In Canada, most people take 6 months to a year off, so staffing-wise the sub takes over the class and (from the point of view of the reference consultants) are advised to make the classroom theirs and teach the curriculum in their style. Same for emergency replacements that become long-term; a sub cannot effectively teach for an extended period of time based on someone else’s rules - they need to establish authority and take control of the class and responsibility for the material on their own.

Yeah, it sounds a lot easier than when a teacher is arrested for aggravated arson, which happened to one of my high school teachers. (For the four or five weeks she was out (the charges were dropped), the school wasn’t able to find a long-term sub, so we just had a succession of new faces.)

Fair enough.

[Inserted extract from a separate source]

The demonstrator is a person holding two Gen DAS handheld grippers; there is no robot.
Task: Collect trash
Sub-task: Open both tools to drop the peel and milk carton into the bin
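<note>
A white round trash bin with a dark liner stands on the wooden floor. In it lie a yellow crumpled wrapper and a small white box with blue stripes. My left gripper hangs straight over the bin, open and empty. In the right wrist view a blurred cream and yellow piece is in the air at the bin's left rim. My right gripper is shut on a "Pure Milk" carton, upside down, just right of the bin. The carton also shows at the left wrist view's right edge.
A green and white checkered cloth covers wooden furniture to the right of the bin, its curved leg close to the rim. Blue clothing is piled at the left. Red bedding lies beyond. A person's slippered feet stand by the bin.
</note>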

The farther you get from your specialization, the harder it is to come up with a lesson, especially quickly. It seems your department is more varied than mine is, though. In my department, which is a French department, there isn’t a lot of linguistics (although some French departments deal with that fairly extensively) and everyone has had some experience teaching French as a second language because it’s how you pay for grad school. So, I may have been a bit myopic in my scope.

I once had a college professor disapear in just after mid-terms without any notice and without turning over any of his grading or attendance records or any of the assignments he’d hadn’t returned to us (including the mid-terms). Naturally the adminstration wouldn’t tell us what happened to him (other than he wasn’t dead, & I over the dean mutturing something about him never getting another teaching job), but they were really pissed off about the situtation.